> [Prompt]:
Beginning at the line that contains "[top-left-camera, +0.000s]", transcribe every line up to the last one in the material below. Include no other lines.
[[ Exercise inputs open ]]
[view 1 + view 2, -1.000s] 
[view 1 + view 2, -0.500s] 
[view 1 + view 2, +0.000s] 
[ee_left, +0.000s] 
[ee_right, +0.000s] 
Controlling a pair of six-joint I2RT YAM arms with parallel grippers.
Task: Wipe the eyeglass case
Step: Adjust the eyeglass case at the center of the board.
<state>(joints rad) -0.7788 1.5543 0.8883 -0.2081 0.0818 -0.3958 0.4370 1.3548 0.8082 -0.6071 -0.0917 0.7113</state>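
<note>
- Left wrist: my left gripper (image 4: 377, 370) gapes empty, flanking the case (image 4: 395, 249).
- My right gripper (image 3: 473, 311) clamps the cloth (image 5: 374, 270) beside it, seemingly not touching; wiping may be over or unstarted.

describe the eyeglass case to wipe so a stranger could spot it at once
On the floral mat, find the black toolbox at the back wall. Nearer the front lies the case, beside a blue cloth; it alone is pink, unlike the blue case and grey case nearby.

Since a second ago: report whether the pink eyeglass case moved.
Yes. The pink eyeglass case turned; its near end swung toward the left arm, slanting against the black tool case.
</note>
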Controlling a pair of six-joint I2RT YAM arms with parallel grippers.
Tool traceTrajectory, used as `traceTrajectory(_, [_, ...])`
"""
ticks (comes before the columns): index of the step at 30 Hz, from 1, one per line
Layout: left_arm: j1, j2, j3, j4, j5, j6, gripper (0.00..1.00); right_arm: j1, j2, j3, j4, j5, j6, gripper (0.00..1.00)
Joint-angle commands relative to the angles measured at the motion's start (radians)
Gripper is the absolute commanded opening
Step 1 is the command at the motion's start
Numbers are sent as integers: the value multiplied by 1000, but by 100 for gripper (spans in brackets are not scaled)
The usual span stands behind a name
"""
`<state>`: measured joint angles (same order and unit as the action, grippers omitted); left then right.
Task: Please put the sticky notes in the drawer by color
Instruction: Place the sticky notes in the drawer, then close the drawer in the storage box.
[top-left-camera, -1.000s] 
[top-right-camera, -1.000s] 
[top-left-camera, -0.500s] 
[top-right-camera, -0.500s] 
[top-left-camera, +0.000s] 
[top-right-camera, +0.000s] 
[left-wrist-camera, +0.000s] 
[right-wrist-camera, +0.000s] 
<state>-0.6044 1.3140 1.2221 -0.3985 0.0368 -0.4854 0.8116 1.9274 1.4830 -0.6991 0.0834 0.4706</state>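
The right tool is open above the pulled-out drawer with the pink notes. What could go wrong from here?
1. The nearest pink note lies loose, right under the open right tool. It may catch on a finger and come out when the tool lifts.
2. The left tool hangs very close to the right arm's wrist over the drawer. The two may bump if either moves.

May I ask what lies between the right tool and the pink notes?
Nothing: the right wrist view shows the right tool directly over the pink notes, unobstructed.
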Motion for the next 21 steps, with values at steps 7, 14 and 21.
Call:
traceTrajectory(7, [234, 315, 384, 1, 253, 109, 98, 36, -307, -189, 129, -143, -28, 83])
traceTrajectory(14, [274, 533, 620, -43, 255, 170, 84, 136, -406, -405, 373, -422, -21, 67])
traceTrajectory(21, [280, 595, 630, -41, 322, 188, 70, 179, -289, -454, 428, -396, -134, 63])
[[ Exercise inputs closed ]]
> [Problem solution]:
[top-left-camera, +0.000s] 
[top-right-camera, +0.000s] 
[left-wrist-camera, +0.000s] 
[right-wrist-camera, +0.000s] 
<state>-0.6044 1.3140 1.2221 -0.3985 0.0368 -0.4854 0.8116 1.9274 1.4830 -0.6991 0.0834 0.4706</state>
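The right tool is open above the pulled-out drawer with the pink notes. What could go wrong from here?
1. The nearest pink note lies loose, right under the open right tool. It may catch on a finger and come out when the tool lifts.
2. The left tool hangs very close to the right arm's wrist over the drawer. The two may bump if either moves.

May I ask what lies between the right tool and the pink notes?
Nothing: the right wrist view shows the right tool directly over the pink notes, unobstructed.
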Motion for the next 21 steps, with values at steps 7, 14 and 21.
Call:
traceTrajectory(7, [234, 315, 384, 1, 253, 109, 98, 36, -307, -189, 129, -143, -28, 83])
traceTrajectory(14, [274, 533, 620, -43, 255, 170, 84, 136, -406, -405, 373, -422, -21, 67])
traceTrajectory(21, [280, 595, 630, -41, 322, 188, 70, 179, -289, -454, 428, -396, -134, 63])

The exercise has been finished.